Return the full listing, keeping every line exactly as it is.

========

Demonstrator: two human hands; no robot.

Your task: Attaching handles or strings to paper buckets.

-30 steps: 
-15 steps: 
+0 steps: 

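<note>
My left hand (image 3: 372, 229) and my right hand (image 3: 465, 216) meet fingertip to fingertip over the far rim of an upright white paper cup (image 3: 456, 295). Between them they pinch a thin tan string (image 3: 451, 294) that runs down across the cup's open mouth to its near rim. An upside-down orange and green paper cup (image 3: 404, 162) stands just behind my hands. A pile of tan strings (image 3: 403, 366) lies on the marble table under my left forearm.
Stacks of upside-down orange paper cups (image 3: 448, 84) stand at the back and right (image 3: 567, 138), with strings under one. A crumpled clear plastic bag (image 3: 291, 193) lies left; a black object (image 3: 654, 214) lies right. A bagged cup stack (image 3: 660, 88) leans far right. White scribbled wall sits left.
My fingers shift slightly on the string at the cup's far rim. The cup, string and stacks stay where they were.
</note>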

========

__REPLY TO THE EXERCISE__:
Demonstrator: two human hands; no robot.

Your task: Attaching handles or strings to paper buckets.

-30 steps: 
-15 steps: 
+0 steps: 

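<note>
My left hand (image 3: 372, 229) and my right hand (image 3: 465, 216) meet fingertip to fingertip over the far rim of an upright white paper cup (image 3: 456, 295). Between them they pinch a thin tan string (image 3: 451, 294) that runs down across the cup's open mouth to its near rim. An upside-down orange and green paper cup (image 3: 404, 162) stands just behind my hands. A pile of tan strings (image 3: 403, 366) lies on the marble table under my left forearm.
Stacks of upside-down orange paper cups (image 3: 448, 84) stand at the back and right (image 3: 567, 138), with strings under one. A crumpled clear plastic bag (image 3: 291, 193) lies left; a black object (image 3: 654, 214) lies right. A bagged cup stack (image 3: 660, 88) leans far right. White scribbled wall sits left.
My fingers shift slightly on the string at the cup's far rim. The cup, string and stacks stay where they were.
</note>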

The answer requires nothing more.